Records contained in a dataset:
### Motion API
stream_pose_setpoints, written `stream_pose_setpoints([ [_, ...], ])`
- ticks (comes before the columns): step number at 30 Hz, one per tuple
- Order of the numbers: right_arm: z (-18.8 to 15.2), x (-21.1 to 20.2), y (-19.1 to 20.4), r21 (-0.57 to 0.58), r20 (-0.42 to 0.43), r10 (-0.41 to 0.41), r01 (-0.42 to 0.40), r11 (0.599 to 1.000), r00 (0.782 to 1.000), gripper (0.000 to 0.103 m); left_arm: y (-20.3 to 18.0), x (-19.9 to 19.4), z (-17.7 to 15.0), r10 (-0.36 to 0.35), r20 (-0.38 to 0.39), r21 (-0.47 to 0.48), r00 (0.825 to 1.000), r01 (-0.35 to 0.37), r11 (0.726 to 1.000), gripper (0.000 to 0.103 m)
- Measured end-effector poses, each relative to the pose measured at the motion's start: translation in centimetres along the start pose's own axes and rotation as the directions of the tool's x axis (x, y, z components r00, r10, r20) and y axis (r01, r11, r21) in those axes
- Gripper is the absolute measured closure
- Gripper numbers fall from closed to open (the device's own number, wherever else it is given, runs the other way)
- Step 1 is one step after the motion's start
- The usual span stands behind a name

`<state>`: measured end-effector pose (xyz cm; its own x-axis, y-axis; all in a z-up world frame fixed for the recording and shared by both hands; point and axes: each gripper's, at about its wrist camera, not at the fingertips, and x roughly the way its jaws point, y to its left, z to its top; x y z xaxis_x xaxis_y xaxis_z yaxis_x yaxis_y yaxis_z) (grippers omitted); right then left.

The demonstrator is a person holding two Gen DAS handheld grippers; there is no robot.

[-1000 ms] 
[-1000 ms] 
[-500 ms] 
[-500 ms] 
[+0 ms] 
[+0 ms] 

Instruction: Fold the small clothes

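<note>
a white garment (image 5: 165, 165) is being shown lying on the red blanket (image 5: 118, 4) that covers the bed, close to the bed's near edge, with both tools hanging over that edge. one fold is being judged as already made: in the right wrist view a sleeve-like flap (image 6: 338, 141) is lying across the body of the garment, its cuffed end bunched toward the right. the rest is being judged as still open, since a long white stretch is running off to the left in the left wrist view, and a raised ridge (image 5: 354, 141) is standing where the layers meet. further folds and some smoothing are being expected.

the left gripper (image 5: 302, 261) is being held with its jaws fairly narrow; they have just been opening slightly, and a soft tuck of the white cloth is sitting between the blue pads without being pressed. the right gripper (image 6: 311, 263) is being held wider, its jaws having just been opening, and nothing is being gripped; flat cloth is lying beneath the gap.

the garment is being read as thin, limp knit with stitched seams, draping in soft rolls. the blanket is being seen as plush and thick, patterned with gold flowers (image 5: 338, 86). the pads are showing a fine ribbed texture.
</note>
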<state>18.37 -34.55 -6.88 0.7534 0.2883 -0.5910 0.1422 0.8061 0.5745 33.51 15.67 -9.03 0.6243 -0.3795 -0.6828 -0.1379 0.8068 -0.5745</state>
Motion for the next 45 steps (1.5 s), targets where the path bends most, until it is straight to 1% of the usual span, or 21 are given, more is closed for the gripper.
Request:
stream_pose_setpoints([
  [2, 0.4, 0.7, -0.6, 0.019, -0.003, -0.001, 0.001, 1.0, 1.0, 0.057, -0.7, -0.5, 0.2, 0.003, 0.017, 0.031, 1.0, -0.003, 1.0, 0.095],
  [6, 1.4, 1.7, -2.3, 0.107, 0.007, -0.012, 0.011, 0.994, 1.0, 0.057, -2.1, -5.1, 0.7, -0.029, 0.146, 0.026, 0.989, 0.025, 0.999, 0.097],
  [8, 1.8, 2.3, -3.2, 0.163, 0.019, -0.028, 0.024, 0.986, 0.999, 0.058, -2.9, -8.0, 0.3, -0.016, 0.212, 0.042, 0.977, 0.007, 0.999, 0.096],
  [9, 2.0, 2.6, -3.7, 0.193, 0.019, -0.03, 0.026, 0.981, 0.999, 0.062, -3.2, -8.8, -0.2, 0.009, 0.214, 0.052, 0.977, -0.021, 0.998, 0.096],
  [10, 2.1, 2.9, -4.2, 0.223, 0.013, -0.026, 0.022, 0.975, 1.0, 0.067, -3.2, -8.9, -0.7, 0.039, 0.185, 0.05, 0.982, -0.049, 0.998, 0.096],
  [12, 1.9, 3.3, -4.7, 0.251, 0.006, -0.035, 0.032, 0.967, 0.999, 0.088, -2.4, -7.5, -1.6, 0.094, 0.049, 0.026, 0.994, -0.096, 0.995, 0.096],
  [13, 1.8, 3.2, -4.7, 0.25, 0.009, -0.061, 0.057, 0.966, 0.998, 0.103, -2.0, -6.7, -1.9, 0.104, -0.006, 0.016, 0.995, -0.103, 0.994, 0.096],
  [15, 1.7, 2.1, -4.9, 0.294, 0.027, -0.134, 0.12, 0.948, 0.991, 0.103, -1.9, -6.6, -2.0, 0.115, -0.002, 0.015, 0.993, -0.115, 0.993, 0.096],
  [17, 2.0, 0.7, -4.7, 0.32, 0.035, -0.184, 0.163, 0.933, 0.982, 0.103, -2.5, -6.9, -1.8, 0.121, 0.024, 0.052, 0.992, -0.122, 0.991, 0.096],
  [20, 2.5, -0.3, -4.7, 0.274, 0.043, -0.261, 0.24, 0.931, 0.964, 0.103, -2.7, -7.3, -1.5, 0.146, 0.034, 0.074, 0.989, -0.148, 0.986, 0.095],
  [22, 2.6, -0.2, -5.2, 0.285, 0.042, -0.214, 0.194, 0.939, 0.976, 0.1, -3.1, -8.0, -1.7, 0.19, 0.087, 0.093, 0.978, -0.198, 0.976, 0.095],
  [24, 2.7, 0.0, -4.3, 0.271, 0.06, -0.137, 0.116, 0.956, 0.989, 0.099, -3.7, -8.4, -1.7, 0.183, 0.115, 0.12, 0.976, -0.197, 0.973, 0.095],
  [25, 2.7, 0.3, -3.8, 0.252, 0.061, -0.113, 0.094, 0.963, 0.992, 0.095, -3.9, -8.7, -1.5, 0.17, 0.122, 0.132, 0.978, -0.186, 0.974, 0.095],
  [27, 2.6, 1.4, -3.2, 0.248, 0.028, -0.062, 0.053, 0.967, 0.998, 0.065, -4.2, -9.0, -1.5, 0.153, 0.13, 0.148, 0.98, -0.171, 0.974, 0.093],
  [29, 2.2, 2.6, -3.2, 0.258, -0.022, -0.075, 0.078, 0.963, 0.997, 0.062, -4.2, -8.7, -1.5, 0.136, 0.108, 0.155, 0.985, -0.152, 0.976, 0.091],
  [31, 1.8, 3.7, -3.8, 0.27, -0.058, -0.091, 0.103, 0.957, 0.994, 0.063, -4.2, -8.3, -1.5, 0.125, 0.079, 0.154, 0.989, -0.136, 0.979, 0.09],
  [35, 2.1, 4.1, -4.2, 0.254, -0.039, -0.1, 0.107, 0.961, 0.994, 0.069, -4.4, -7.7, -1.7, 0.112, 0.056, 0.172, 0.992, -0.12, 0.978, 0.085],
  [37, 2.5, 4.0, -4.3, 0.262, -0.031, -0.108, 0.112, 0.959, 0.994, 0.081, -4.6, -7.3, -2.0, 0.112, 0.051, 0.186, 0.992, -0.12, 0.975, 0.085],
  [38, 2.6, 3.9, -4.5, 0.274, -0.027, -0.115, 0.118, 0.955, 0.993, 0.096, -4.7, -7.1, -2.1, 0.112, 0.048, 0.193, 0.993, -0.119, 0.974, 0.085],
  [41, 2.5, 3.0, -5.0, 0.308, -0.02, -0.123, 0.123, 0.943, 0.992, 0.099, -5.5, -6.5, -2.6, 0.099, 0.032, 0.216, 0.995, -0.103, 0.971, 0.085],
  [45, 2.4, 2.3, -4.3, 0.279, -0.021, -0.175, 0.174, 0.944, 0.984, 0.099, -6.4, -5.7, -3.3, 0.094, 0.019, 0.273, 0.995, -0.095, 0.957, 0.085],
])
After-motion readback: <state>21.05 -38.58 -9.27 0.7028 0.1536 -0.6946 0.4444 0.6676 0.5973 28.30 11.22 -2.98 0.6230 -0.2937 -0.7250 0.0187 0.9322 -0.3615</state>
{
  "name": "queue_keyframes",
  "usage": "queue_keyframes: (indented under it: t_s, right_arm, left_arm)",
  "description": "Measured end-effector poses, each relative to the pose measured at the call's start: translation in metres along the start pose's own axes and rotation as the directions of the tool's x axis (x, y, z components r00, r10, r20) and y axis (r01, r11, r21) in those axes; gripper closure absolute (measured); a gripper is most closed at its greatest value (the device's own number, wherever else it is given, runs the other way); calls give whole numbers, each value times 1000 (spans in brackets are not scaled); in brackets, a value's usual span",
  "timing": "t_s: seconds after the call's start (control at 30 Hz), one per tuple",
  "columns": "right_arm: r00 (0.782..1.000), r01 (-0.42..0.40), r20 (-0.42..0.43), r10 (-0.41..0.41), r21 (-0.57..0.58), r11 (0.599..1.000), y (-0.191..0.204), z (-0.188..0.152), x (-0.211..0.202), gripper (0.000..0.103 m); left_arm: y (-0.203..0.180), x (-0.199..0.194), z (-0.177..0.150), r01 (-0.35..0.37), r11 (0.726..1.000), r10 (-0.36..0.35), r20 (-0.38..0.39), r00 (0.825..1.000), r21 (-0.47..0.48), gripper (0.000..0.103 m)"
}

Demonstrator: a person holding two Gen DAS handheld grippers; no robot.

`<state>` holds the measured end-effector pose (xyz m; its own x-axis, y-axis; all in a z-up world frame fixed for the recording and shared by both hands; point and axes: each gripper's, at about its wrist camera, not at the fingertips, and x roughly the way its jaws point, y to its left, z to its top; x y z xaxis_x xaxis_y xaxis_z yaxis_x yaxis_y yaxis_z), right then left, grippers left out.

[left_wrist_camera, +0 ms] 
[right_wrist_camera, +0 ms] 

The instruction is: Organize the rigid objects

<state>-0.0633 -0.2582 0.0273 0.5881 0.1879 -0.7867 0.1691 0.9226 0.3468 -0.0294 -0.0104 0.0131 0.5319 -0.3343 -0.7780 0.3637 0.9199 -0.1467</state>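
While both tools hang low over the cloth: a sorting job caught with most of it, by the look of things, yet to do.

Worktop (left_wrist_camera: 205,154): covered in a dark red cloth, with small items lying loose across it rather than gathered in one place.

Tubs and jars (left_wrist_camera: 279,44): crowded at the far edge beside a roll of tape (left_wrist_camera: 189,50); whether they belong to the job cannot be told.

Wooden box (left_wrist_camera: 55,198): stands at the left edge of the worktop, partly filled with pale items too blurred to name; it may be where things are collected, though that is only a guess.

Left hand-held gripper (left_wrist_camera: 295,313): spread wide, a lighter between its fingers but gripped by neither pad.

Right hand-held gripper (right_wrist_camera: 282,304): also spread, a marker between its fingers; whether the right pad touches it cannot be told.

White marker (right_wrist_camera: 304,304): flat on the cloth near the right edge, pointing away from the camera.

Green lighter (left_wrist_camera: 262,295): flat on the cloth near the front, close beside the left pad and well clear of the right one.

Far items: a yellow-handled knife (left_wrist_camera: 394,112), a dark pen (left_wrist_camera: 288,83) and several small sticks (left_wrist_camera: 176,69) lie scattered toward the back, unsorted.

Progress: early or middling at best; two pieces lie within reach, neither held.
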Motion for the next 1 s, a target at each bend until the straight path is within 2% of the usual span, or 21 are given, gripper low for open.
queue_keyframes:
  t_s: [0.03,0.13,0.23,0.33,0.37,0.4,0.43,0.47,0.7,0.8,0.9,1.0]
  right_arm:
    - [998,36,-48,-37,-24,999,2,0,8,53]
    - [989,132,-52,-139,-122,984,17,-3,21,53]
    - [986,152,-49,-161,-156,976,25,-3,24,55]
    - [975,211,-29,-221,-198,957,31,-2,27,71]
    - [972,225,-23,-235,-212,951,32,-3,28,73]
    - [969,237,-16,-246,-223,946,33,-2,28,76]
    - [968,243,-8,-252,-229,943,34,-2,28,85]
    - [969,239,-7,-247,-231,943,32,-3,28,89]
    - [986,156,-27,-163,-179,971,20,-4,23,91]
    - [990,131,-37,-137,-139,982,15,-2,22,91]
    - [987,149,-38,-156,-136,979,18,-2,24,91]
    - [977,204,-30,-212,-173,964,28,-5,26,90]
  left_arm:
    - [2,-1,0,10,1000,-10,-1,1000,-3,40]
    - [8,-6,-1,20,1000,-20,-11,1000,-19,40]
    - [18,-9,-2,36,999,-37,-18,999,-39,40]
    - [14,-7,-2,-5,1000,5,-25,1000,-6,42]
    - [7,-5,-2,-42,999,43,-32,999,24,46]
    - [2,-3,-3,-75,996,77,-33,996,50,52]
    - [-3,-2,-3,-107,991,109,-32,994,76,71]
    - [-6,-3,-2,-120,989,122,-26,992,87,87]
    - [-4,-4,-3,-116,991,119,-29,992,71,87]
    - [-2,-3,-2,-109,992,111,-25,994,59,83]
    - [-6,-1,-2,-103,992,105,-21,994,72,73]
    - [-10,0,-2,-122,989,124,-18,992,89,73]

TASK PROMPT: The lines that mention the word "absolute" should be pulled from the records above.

ANSWER BOX:
- Gripper is the absolute measured closure
  "description": "Measured end-effector poses, each relative to the pose measured at the call's start: translation in metres along the start pose's own axes and rotation as the directions of the tool's x axis (x, y, z components r00, r10, r20) and y axis (r01, r11, r21) in those axes; gripper closure absolute (measured); a gripper is most closed at its greatest value (the device's own number, wherever else it is given, runs the other way); calls give whole numbers, each value times 1000 (spans in brackets are not scaled); in brackets, a value's usual span",

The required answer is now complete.